Вы видели глаза брошенных детей? Это не глаза – это омуты, полные слез отчаяния и одиночества. Окружающие, узнав, что дети детдомовские, смотрят на них как на прокаженных. А они дети, простые дети. Они так же, как и все дети, умеют любить, но только в сотни раз сильнее. Слово «мама» для них святое. Ни один ребенок, живущий в семье, не ценит это слово так, как детдомовский. Для них оно как икона. И самое ценное, самое дорогое, дороже всего на свете для этих детей услышать «Я твоя мама». Только этих трех слов хватит, чтобы ребенок полюбил и принял тебя. Сердце детдомовца словно масло, чуть согреешь ласковым словом, коснёшься теплой рукой, и оно тает, обволакивая тебя всей той детской влюбленностью и доверчивостью, которая ему доступна…
Иваново, 1994 Уход из дома
– Не подходи, убью! – кричал Саша, сжимая в дрожащих руках тяжёлую деревянную доску, которую они с матерью ещё утром приготовили для новой полки в кладовке. Его голос срывался, переходя в хриплый, почти звериный рык. Крупные слёзы, неудержимо катившиеся по щекам, оставляли мокрые следы на бледной коже. Всё тело мальчика дрожало – то ли от холода, то ли от ярости, то ли от боли, которую он не мог ни выразить, ни заглушить. Его глаза, обычно тёплые и открытые, теперь горели ненавистью и страхом, словно в них отразилось всё предательство мира.
Мать замерла в нескольких шагах, растерянная и ошеломлённая. Она не могла поверить в происходящее. Как такое могло случиться? Ведь ещё вчера Саша был тем послушным, тихим мальчиком, который безропотно выполнял всё, что она говорила, терпел её раздражение, усталость, вечные упрёки. За последние четыре года он стал почти её продолжением – молчаливой, покорной марионеткой, чьи ниточки она держала в своих руках. И вдруг – это.
Четырнадцатилетний подросток, тянущийся к ласке, теперь стоял перед ней с доской в руках, как с оружием. Его поза была защитной, но в ней чувствовалась и угроза – не физическая, а более глубокая: угроза разрыва, угроза свободы, которой она так боялась.
– Положи доску! Кому сказала?! – выкрикнула она, делая резкий шаг вперёд и пытаясь вернуть себе контроль.

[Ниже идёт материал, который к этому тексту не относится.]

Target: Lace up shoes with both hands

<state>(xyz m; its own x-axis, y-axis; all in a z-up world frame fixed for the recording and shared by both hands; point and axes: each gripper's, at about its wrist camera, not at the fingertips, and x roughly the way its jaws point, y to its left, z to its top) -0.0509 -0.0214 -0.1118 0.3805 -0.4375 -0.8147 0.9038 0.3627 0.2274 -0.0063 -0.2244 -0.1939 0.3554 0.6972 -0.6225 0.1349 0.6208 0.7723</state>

– Не подходи! – Саша резко выставил доску вперёд, словно отгородился ею от матери, от всего, что она олицетворяла. Он отступил, упёршись спиной в дерево полотна двери. Впервые в жизни он не почувствовал жалости к ней. Ни сочувствия, ни страха перед её гневом. Только обиду – глубокую, ледяную, накопившуюся за годы молчания и подавленных чувств. Он понял: она переступила черту. Черту детского доверия и жалости, до этой поры еще как-то удерживающая Сашку.
– Я ненавижу тебя! – вырвалось у него с такой силой, словно эти слова ждали этого момента всю его жизнь.
Он рванул сквозь дверь. Мать бросилась следом, но в дверном проёме уже висела доска – он поставил её поперёк, как баррикаду. На мгновение их взгляды встретились: в её глазах – растерянность и боль, в его – решимость и отчаяние.
– Я больше не вернусь! Никогда не вернусь! – крикнул он и выбежал в ночь.
Морозный мартовский ветер тут же ударил ему в лицо, пронизывая тонкое поношенное пальто, из которого он давно вырос. Нового не было – «не положено», как говорила мать. Снег сыпался с неба мелкой колючей крупой, обжигая кожу. Санька шёл вдоль дороги, не зная куда и зачем. В голове метались обрывки мыслей: «Куда идти? Что делать? Как дальше?» Он чувствовал себя брошенным – хотя сам только что всё бросил. „Почему мне так не везёт? За что мне это наказание? Почему я такой несчастный?“ – шептал он себе под нос, словно искал виноватого даже в собственном горе. Но ответа не было – только ветер, снег и пустота впереди.